-- Task requirements --
Your answer must be an exact transcription of the lines from the line with "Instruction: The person" through the final line of the data.
··· Source data ···
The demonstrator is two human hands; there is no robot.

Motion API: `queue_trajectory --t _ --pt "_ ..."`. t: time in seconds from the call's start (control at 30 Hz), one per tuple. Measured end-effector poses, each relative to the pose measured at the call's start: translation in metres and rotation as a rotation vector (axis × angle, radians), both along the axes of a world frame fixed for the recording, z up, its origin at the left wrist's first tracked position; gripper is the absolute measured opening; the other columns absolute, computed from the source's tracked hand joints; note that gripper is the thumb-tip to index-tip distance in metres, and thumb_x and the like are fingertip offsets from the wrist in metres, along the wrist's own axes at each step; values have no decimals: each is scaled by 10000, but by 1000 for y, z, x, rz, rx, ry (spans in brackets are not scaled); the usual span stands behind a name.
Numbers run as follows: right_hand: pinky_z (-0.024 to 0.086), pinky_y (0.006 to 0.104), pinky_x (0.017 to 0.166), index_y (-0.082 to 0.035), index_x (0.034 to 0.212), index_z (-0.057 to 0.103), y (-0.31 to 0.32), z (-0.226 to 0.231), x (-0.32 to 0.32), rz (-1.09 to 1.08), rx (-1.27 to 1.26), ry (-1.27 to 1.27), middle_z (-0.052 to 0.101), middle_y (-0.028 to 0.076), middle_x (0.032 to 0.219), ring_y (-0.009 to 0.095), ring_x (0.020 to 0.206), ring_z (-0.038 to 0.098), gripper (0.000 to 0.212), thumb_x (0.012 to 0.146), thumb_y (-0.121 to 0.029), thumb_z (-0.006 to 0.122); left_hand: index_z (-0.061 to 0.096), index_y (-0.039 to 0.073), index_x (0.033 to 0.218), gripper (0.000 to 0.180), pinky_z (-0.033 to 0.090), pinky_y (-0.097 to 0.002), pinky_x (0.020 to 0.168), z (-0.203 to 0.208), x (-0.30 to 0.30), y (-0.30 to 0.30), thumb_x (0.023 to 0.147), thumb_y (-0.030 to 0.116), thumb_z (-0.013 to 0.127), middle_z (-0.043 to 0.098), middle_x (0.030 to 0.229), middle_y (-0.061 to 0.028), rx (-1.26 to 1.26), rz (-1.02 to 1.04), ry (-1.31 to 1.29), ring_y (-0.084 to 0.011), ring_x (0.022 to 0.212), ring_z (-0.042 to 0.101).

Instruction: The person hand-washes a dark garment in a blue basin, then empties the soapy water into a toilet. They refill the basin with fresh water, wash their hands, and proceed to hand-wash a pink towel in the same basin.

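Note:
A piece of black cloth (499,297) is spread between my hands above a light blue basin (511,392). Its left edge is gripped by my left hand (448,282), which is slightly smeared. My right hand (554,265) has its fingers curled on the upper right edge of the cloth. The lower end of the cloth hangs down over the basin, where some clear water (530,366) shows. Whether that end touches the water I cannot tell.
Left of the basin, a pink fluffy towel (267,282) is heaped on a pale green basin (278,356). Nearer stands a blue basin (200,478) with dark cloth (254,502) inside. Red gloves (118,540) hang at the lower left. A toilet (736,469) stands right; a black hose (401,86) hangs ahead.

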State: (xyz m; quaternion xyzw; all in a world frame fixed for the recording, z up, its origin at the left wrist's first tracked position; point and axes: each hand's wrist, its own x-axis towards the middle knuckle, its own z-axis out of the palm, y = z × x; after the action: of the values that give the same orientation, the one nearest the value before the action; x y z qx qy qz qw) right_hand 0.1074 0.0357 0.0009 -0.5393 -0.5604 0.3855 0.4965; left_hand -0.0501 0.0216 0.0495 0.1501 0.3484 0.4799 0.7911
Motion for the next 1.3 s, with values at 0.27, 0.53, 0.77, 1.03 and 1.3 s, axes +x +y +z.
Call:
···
-- Exercise response --
Instruction: The person hand-washes a dark garment in a blue basin, then empties the soapy water into a toilet. They refill the basin with fresh water, wash their hands, and proceed to hand-wash a pink towel in the same basin.

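Note:
A piece of black cloth (499,297) is spread between my hands above a light blue basin (511,392). Its left edge is gripped by my left hand (448,282), which is slightly smeared. My right hand (554,265) has its fingers curled on the upper right edge of the cloth. The lower end of the cloth hangs down over the basin, where some clear water (530,366) shows. Whether that end touches the water I cannot tell.
Left of the basin, a pink fluffy towel (267,282) is heaped on a pale green basin (278,356). Nearer stands a blue basin (200,478) with dark cloth (254,502) inside. Red gloves (118,540) hang at the lower left. A toilet (736,469) stands right; a black hose (401,86) hangs ahead.
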
State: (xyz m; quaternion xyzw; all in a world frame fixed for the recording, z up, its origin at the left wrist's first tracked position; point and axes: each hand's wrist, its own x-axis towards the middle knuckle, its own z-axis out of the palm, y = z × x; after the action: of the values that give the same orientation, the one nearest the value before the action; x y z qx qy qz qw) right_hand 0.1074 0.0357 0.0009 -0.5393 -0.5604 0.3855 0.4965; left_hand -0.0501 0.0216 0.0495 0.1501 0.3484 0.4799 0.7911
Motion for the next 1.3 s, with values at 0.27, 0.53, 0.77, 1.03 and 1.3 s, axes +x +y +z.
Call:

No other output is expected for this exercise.